Run validation for all stations

python main.py

main.py reads all unique acronym values from the Parquet file and calls rodar_validacao() for each station sequentially. Outputs a timing summary at the end.

Configuration in main.py

PARQUET_FILE = os.path.join(SCRIPT_DIR, "data", "raw", "Solarimetrica-001.parquet")
OUTPUT_DIR   = os.path.join(SCRIPT_DIR, "data", "output")
N_ROWS = None   # Set to an integer to limit rows (useful for testing)
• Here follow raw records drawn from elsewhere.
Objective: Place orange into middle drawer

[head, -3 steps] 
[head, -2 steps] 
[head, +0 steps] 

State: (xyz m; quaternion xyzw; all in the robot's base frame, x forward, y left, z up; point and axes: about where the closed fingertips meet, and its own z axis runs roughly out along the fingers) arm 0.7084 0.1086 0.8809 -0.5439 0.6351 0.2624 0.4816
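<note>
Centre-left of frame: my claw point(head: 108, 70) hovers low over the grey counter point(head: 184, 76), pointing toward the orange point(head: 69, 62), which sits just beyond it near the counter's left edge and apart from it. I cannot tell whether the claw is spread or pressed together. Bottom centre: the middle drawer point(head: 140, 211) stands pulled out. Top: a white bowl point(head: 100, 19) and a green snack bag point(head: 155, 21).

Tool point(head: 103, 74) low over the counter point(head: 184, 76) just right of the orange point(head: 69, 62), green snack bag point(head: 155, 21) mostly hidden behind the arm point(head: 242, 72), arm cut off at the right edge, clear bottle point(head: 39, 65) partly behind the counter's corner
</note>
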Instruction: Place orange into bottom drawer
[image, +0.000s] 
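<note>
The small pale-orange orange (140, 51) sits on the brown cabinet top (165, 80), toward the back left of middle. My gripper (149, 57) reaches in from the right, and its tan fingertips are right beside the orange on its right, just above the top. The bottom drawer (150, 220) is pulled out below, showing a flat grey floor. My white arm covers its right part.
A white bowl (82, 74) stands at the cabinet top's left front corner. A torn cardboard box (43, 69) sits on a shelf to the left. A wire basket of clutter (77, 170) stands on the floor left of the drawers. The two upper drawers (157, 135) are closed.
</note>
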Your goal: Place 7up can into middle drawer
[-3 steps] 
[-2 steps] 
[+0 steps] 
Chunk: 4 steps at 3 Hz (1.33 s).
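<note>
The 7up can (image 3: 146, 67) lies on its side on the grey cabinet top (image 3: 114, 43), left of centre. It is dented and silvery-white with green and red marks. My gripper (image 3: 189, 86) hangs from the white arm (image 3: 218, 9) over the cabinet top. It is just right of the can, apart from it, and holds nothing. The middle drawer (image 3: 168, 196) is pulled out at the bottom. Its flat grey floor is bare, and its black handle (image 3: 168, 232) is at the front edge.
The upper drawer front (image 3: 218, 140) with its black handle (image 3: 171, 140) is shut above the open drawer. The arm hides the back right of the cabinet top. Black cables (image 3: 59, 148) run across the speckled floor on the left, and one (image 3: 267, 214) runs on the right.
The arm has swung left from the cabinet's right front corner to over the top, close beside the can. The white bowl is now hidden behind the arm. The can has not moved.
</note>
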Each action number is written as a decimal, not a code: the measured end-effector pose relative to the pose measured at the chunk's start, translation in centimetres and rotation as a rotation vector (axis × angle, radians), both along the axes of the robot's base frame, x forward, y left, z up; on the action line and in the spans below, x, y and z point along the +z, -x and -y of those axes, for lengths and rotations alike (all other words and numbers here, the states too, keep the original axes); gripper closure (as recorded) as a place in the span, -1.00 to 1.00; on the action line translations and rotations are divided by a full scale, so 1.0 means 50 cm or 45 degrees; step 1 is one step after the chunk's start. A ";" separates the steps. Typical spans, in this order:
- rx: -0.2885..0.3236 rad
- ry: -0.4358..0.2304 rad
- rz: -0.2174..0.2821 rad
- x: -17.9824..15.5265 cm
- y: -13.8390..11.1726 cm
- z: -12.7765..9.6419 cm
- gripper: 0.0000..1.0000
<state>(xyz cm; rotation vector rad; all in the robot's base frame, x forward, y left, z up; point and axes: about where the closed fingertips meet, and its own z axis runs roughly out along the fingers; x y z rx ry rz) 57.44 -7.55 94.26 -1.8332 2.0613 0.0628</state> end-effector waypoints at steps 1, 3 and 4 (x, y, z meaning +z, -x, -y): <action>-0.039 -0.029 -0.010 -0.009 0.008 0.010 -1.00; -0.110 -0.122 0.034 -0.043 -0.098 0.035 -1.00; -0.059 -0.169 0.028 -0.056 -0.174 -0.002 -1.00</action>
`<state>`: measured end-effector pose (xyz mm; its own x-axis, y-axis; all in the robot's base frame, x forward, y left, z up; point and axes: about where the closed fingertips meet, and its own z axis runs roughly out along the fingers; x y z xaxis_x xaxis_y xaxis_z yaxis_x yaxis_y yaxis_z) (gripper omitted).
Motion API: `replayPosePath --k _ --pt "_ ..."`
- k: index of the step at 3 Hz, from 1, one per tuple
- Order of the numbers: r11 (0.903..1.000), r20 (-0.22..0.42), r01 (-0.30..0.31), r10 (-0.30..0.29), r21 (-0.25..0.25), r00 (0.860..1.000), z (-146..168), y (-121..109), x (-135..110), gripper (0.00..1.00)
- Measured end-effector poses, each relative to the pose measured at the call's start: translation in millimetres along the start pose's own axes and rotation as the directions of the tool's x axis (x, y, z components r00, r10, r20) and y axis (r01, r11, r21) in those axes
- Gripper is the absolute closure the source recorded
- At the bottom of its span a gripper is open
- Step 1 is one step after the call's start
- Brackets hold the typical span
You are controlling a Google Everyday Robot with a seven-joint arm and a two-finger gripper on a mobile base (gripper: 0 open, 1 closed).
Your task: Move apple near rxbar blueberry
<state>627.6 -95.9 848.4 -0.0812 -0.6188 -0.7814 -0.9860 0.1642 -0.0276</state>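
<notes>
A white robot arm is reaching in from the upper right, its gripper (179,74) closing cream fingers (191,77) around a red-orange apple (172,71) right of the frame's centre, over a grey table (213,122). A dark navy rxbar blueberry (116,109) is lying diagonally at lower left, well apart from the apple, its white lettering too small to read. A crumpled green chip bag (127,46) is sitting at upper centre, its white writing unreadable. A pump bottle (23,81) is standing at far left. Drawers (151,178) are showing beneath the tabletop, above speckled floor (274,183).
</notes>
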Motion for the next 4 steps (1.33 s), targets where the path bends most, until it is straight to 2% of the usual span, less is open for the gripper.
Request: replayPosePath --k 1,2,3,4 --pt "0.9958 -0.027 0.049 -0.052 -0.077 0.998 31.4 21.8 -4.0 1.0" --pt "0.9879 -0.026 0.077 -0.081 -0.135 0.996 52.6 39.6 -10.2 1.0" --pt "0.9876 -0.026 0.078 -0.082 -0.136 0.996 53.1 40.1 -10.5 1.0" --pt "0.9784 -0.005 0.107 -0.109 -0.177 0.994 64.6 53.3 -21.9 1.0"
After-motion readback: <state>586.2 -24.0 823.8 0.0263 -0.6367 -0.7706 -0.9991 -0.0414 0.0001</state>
Run validation programmatically

from core.sondaUtils import auxFunctions

aux = auxFunctions()
aux.rodar_validacao(
    parquet_file="data/raw/Solarimetrica-001.parquet",
    OUTPUT_DIR="data/output",
    n_rows=None,     # None = all rows
    station="SBR",   # None = all stations in file
)

Processing Pipeline

Each station is processed independently:

  1. Load datacarregar_dados(): reads the Parquet file into a DuckDB in-memory table solar_raw, optionally filtered by station, row limit, or random sample.
  2. Preprocesspreprocess_conversion_data_fill_time(): casts all measurement columns to DOUBLE, fills the time series to a regular 10-minute grid (inserting NULL rows for missing intervals), and flags complete rows with a valid boolean.
  3. Join metadata — creates table solar_with_meta by joining:
    • INPESONDA_stations.csv → adds latitude, longitude
    • INPESONDA_normais.csv → adds tp_min, tp_max, press_min, press_max, rain_max
  4. Solar geometryadd_mu0_to_duckdb(): computes per-row solar cosine zenith angle mu0 and solar azimuth azs using the astral library. Processes in adaptive chunks (25K–100K rows) to control memory. Timezone is auto-detected from station coordinates via timezonefinder.
  5. Extraterrestrial radiationadd_sa_sum(): adds columns:
    • Sa = S0 / UA² where S0 = 1361 W/m² (solar constant) and UA = 1.0 AU
    • Sum = dif_avg + dir_avg × mu0 (theoretical global from components)
  6. Solar validationSolarimetricValidator.run_solar_validation(): builds a single DuckDB CREATE TABLE AS SELECT that computes DQC flags for all present solar columns in one query pass.
  7. Meteorological validationMeteoValidator.run_all(): same pattern — single-query validation for all present meteorological columns.
  8. Consolidation — merges the two validated tables (solar_validated_solar + solar_validated_meteo) with a FULL OUTER JOIN on (acronym, timestamp) into final_consolidated.
  9. Output — saves one semicolon-delimited CSV per calendar month into data/output/<station>/solar_validated_<station>_<YYYY-MM>.csv.

Validation Algorithms

DQC Flag System

Each validated variable receives a DQC code: a 2- or 3-character string, one digit per algorithm.

Digit value Meaning
9 Passed validation (good quality)
2 Failed validation (suspicious/flagged)
5 Missing data or insufficient context for validation

Examples: 999 = all three algorithms passed; 295 = algorithm 1 passed, algorithm 2 flagged, algorithm 3 insufficient data; 55 = both algorithms have missing data.


Solarimetric Variables

Input columns require both *_avg and *_std (standard deviation within the 10-minute interval). A zero standard deviation (std = 0) triggers a flag (2) on the first algorithm, indicating a stuck sensor.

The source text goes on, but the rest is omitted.